Set in the 1990s, Dark Phoenix wastes little time assembling our mutant heroes on an adventure that shows off both their new dynamic and their new brief, which Quicksilver remarks is “doing space missions now.” Somehow, after literal worldwide destruction and death brought Earth to the brink of nuclear war in the ‘80s-set X-Men: Apocalypse, the President of the United States has Xavier and his X-Men on retainer for special missions — there’s even an “X” phone with a direct line to the White House. (The events of that much-maligned 2016 sequel are not mentioned or referred to.)

Once Xavier gets the call, he dispatches the team, led by Mystique, to take the newly-designed X-Jet into space to rescue the shuttle Endeavour from a near-catastrophic disaster. Here, Kinberg’s script offers several inventive and efficient uses of our mutants’ power sets to help save the human astronauts before they collide with the cosmic cloud thing that lights the fuse on Jean Grey’s Dark Phoenix arc. Watching Quicksilver’s signature super speed used in Zero-G, while Nightcrawler leaves inky tendrils in his teleporting wake, is one of the franchise’s highlights action-wise. The sequence gets bonus points for finally finding a good use of Storm’s abilities by having her freeze some of the shuttle’s hull breaches before more can occur.

2. Magneto Is A Badass

While some of his fellow cast members’ performances come off as bored or phoned-in with this installment, Fassbender manages to deliver the compelling intensity fans have grown accustomed to from him as Erik Lehnsherr/Magneto. Apocalypse gave the actor a much-welcomed side story that found Magneto trying to live off the grid with a family that was tragically taken away from him. Dark Phoenix once again picks up with the mutant on his own, this time overseeing a mutants-only colony. Yup, we finally get a version of Genosha on the big screen, albeit in a limited, budget-friendly form.

The movie’s most interesting ideas and lines of dialogue are afforded to Magneto, and Fassbender perfectly delivers the latter when he confronts a typically apologetic Xavier with a summary of his pattern whenever crises loom: “You’re always sorry, Charles. And there’s always a speech… Nobody gives a sh*t.” It’s moments like this that harken back to the darker, more menacing edge this iteration of the character was given in 2011’s X-Men: First Class and Dark Phoenix is at its most engaging whenever Magneto gets a chance to indulge in it.

3. The Final Train Battle

Speaking of Magneto’s darker tendencies, they are fully unleashed during the movie’s most impressive (if geographically-confusing, action-wise) set piece: The climatic train fight. Here, after first fighting Xavier’s attempt to stall him from killing Jean, Magneto teams up with Charles and the X-Men to save Jean from the alien forces coveting her dark powers.

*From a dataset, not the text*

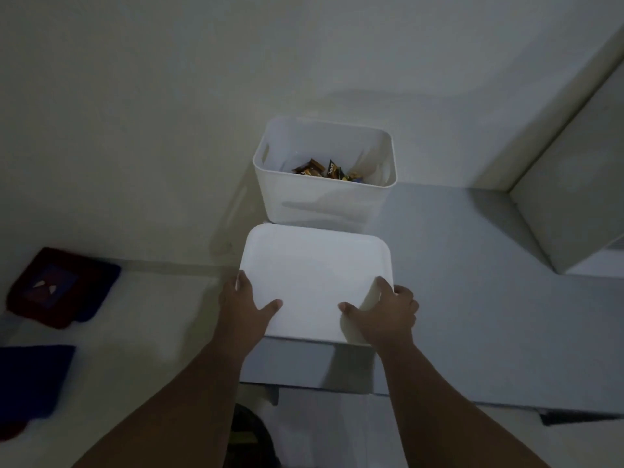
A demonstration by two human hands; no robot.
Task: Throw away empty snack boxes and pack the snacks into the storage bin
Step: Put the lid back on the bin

In doing so, Magneto is given two great “finishing moves” here that are on par with his epic (and unsettling) takedown of First Class’ Sebastian Shaw by psychically forcing a Nazi coin into Shaw’s brain. Dark Phoenix is the first X-Men movie since First Class to flirt with similar, borderline-R-rated action, as Magneto finds ways to manipulate metal objects – metal floor grates and rebar, for example – in ways that are both fist-pumpingly satisfying and cringeworthy. (The theater clapped at my screening when Magneto willed a shard of metal that an alien thug was holding to stab said alien.)  

X-Men: Dark Phoenix rights some of the wrongs X3 committed when it tackled this storyline 13 years ago. As cosmic as this blockbuster CG-a-thon gets, Kinberg’s handling of the material keeps the action, for better or worse, focused on what has kept audiences coming back to this franchise for almost 20 years: the characters. As much as we’re going to miss this franchise, we are very eager to see the next evolution of these heroes under the banner of the Marvel Cinematic Universe.

Dark Phoenix hits theaters this Friday.